87 sur 100, et alors ?
Un score seul ne dit rien
Le rapport arrive, il affiche un score global, et c'est presque toujours le seul chiffre que tout le monde retient. C'est aussi le moins informatif de tous. Une note isolée ne se compare à rien, ne désigne aucune action, et se prête à toutes les interprétations en réunion.
Le score global n'est qu'une entrée
87 sur 100 est un bon score si la visite précédente était à 79, et un mauvais si elle était à 94. Il est excellent si les quatre autres sites du réseau sont à 70, et alarmant s'ils sont à 95.
Le score n'a de sens que rapporté à une série. C'est pour cette raison qu'une campagne annuelle de deux visites ne produit rien d'exploitable : il n'y a pas de série.
Lire par section, agir par section
Un score global de 87 peut cacher un accueil à 98 et des sanitaires à 45. La moyenne efface exactement ce sur quoi il fallait agir.
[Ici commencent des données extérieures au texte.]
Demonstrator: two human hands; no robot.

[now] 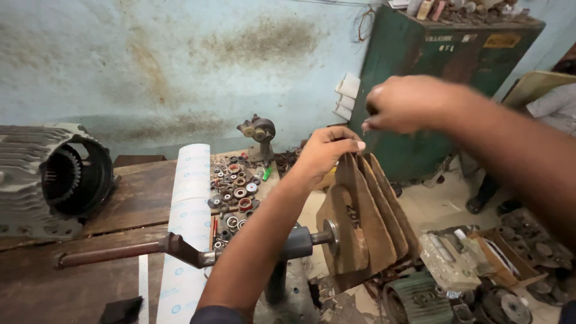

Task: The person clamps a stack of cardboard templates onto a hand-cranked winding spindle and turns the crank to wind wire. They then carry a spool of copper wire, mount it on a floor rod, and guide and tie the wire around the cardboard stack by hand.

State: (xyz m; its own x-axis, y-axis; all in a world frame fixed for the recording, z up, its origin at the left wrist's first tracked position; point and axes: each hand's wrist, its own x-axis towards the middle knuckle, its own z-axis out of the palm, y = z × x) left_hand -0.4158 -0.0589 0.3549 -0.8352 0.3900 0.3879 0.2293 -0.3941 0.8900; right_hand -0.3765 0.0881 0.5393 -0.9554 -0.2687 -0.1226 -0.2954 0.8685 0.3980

Un rapport utile affiche le détail par section, et c'est ce détail qui se transmet au manager concerné, pas le chiffre global.
L'éliminatoire, et ce qu'il change à la lecture
Quand une question éliminatoire échoue, la note globale est plafonnée. Un établissement peut donc afficher 60 sur 100 en ayant très bien travaillé partout sauf sur un point critique.
Le rapport doit dire explicitement que le plafond a été appliqué et pourquoi. Sinon vous obtenez un mauvais score incompréhensible, et une équipe démotivée sans savoir sur quoi.
Ce qu'il ne faut pas faire du rapport
L'envoyer brut à l'équipe. Un rapport contient des observations individuelles. Distribué tel quel, il devient une mise en cause personnelle et il tue le dispositif en une fois.
Le classer. Un rapport lu et rangé ne produit rien. Il doit sortir deux ou trois actions datées, et rien de plus : dix actions signifient aucune action.
En faire un critère de prime. Le jour où le score conditionne une prime, il devient une cible et cesse d'être une mesure. Les visites sont alors devinées, préparées, et le chiffre monte pendant que le service ne bouge pas.
La bonne restitution
Le directeur reçoit le détail complet. Le manager reçoit sa section. L'équipe reçoit deux constats factuels et l'action qui en découle. Personne n'est nommé.
Ce qu'un rapport doit contenir pour être exploitable
| Score global | avec le rappel des visites précédentes |
| Score par section | c'est ce qui se transmet au manager |
| Éliminatoires | déclenchés ou non, et l'effet sur le plafond |
| Délais mesurés | en bandes, pas en appréciation |
| Photos | sanitaires, assiette, salle |
| Verbatims | deux ou trois, jamais plus |
| Sortie attendue | deux à trois actions datées |
Un rapport qui ne produit pas d'action n'avait pas besoin d'être commandé.
sans agence, sans tableur
Vos visites mystère dans Staff Meal
Grille pondérée, questions éliminatoires, branchements, preuve photo et comparaison aux visites précédentes. Le visiteur reçoit un lien, sans créer de compte.
Postuler à la bêtaQuestions fréquentes
À partir de combien de visites le score devient-il fiable ?
Trois à quatre visites sur le même site donnent une tendance lisible. En dessous, vous regardez du bruit et vous risquez de corriger un incident isolé.
Faut-il communiquer les scores entre établissements ?
Oui dans un réseau, à condition que la grille soit strictement identique. La comparaison entre sites est souvent plus motivante que la note elle-même.
Que faire d'un score qui s'effondre d'un coup ?
Regarder d'abord si un éliminatoire a plafonné la note, ensuite si la visite est tombée sur un créneau inhabituel. Un effondrement isolé se vérifie avant de se traiter.